When most people think about the 400th anniversary of St. Peter’s Basilica, they probably imagine incense, choirs, and centuries of tradition. All of that is coming. But there is also something else woven into this milestone year: artificial intelligence.
Yes, AI. Inside St. Peter’s. As a proud Catholic, I did not have “real-time AI translations inside St. Peter’s” on my bingo card. But here we are. And honestly, that is pretty cool.
Cardinal Mauro Gambetti, Archpriest of St. Peter’s Basilica and President of the Fabbrica di San Pietro, outlined the initiatives during a press conference at the Holy See Press Office. The anniversary year begins February 20 and concludes November 18 with a Holy Mass celebrated by Pope Leo XIV.
The most striking announcement, at least to me, is a multilingual liturgical platform developed with the Dicastery for Communication and Translated. It will provide real-time, AI-assisted translations that pilgrims can access on their smartphones during major celebrations.
The mechanics are refreshingly simple. At the entrance and throughout the Basilica, visitors will be able to scan QR codes. Those codes will open a webpage offering live audio and text translations. No app. No rented device. No complicated setup. Just your phone and a browser.
The system relies on the live interpreting capabilities of Lara, the artificial intelligence translation platform developed by Translated. The goal is to allow the faithful to follow the principal celebrations in their chosen language as they happen.
If you have ever attended a major liturgy in Rome, you know how international the Church really is. You hear English, Spanish, Polish, Tagalog, French, and languages you cannot even identify, all within a few steps of each other. The idea that someone can stand beneath Michelangelo’s dome and understand the homily in near real time is not trivial. It changes the experience.

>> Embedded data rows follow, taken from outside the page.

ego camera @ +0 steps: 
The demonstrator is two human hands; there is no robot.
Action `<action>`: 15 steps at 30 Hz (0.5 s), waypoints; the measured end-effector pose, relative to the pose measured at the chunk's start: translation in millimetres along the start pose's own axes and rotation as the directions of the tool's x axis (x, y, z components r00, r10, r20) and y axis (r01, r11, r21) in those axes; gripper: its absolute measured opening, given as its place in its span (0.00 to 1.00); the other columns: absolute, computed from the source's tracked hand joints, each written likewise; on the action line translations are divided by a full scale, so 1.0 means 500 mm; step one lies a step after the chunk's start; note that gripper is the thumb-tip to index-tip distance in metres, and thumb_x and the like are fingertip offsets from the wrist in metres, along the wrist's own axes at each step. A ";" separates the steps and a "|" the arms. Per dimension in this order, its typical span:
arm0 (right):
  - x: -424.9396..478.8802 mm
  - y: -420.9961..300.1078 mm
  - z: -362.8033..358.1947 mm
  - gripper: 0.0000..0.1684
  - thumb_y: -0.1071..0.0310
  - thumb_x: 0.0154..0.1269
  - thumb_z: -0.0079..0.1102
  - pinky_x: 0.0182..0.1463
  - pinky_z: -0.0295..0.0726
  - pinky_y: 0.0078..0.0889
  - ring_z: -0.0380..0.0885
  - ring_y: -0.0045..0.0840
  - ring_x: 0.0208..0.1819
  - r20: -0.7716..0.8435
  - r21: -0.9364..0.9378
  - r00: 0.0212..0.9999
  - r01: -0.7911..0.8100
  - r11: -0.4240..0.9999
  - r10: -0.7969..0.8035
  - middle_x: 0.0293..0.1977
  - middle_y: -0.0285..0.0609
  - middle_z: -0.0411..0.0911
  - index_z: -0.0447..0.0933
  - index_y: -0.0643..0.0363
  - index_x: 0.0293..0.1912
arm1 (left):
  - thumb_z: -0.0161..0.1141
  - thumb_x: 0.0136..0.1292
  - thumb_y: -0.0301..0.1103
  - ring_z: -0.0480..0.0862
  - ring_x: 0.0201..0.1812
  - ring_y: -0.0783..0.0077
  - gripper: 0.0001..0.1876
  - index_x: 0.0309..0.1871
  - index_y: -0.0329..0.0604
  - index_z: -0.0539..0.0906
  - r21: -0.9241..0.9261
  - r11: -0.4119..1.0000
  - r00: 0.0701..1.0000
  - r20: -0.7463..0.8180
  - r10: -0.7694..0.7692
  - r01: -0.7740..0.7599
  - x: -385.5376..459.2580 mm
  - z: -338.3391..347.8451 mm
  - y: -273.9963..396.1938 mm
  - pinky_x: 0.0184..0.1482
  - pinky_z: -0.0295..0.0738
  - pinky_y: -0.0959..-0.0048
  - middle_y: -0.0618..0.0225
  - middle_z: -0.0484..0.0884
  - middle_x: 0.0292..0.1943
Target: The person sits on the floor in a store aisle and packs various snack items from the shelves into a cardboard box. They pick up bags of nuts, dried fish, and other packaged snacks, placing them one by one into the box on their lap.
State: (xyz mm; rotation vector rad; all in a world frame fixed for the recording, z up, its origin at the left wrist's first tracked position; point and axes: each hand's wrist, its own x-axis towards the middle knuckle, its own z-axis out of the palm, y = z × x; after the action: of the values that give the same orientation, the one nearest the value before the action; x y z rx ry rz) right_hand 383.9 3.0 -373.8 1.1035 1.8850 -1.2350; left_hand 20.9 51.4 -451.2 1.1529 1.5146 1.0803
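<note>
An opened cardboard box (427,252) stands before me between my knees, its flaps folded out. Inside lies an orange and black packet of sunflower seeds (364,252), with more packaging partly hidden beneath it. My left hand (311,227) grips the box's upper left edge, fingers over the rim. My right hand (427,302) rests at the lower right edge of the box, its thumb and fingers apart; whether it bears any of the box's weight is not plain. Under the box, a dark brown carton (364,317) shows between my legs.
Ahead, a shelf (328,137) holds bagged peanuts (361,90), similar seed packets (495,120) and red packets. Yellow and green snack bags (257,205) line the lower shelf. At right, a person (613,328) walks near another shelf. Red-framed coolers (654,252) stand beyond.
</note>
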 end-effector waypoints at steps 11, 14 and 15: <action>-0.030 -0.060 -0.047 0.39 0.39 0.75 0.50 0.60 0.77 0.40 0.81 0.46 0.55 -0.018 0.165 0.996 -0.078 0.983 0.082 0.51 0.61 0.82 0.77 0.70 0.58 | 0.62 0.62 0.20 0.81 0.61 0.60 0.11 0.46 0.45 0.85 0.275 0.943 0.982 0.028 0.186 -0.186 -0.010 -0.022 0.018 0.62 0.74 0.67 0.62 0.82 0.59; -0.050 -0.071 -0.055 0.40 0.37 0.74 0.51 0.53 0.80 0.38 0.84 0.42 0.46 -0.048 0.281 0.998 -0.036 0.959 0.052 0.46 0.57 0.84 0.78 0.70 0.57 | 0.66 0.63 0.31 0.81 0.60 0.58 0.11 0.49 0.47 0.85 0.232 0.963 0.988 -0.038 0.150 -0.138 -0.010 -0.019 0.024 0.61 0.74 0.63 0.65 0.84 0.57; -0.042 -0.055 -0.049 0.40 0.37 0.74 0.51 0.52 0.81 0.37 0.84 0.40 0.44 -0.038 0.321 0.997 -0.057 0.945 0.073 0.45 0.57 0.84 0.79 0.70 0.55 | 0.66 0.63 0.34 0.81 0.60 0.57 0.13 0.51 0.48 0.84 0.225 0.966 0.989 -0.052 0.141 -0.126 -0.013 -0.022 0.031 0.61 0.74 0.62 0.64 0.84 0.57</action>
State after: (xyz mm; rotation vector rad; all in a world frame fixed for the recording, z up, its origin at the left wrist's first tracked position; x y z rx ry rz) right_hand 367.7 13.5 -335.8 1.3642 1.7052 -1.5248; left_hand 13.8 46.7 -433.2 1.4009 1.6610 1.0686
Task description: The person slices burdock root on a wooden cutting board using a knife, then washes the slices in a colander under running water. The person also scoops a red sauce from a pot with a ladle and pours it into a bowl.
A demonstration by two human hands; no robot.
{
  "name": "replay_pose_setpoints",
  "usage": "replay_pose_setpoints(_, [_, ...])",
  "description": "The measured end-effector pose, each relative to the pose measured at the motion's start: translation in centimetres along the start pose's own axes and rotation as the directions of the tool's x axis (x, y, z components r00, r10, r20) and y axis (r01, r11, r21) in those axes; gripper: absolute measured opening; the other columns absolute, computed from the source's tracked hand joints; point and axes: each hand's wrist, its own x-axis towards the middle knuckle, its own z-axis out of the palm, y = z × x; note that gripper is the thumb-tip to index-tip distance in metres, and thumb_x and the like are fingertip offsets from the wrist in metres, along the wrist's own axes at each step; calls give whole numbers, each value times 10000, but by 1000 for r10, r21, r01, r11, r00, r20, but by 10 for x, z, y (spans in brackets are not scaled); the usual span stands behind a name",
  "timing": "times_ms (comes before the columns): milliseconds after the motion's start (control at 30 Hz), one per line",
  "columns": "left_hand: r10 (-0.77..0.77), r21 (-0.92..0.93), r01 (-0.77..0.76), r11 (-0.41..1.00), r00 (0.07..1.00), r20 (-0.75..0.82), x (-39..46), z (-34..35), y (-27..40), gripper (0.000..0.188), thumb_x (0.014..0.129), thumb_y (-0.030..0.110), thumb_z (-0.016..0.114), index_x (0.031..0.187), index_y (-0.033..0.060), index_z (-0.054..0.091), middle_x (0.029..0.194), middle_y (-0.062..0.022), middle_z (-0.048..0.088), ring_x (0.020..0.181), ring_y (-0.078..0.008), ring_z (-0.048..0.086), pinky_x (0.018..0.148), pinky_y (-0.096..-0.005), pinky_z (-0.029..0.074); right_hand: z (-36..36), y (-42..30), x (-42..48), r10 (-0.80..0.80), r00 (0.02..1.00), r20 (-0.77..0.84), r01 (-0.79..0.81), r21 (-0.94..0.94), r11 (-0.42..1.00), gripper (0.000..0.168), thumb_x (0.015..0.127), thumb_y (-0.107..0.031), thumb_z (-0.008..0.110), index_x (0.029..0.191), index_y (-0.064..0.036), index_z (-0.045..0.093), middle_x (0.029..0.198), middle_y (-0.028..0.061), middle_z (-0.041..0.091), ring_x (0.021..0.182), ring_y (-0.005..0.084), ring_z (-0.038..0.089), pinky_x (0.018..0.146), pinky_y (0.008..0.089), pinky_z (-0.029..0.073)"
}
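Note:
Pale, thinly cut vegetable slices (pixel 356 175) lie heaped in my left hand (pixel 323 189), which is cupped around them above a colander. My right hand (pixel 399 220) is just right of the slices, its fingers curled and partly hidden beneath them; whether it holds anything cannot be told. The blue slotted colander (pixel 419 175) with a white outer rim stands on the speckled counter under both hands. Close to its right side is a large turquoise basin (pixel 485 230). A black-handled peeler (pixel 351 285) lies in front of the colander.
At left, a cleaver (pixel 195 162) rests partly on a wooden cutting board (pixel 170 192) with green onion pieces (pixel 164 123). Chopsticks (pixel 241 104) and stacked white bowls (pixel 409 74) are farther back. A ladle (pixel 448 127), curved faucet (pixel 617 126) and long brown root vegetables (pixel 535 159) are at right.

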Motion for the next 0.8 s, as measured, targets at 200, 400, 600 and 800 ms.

Cardinal Gambetti made it clear that this anniversary is not simply about nostalgia. He said celebrating the centenary is not merely recalling a date, but “bringing back to the heart” what gives life and hope. That framing matters. The technology is not the star. The faith is.
There are other digital components as well. A new booking system called Smart Pass will help regulate visitor flows while safeguarding the sacred character of the site. An expanded digital ecosystem will allow pilgrims to share prayers and testimonies. These are practical tools, but they signal something larger: the Vatican is not afraid to modernize logistics if it helps the faithful.
There is also a project called “Beyond the Visible,” a joint effort between the Fabric of Saint Peter and the Italian energy company Eni. It focuses on safeguarding the structural stability of the Basilica through integrated and permanent structural monitoring. Even a 17th-century masterpiece now lives alongside sensors and data systems.
And then there is a small but symbolic detail I actually love. The Vatican is introducing a new institutional font called Michelangelus, inspired by the handwriting of Buonarroti and developed by Studio Gusto. It will even be included in Microsoft Office. Renaissance inspiration meeting modern software. That is a sentence I never thought I would type.
Some people get nervous when they hear “AI” attached to anything sacred. I understand that instinct. But nothing here suggests automation replacing reverence. This is translation, access, clarity. Tools in service of people.
Four hundred years after its dedication, St. Peter’s Basilica is not a museum frozen in time. It is a living place of worship that still draws millions. Watching the Vatican carefully integrate artificial intelligence into that space feels less like a gimmick and more like continuity. The Church has always used the tools of the age. This just happens to be the age of AI.
And as a Catholic, seeing that done thoughtfully, without diluting what makes the place holy, makes me proud.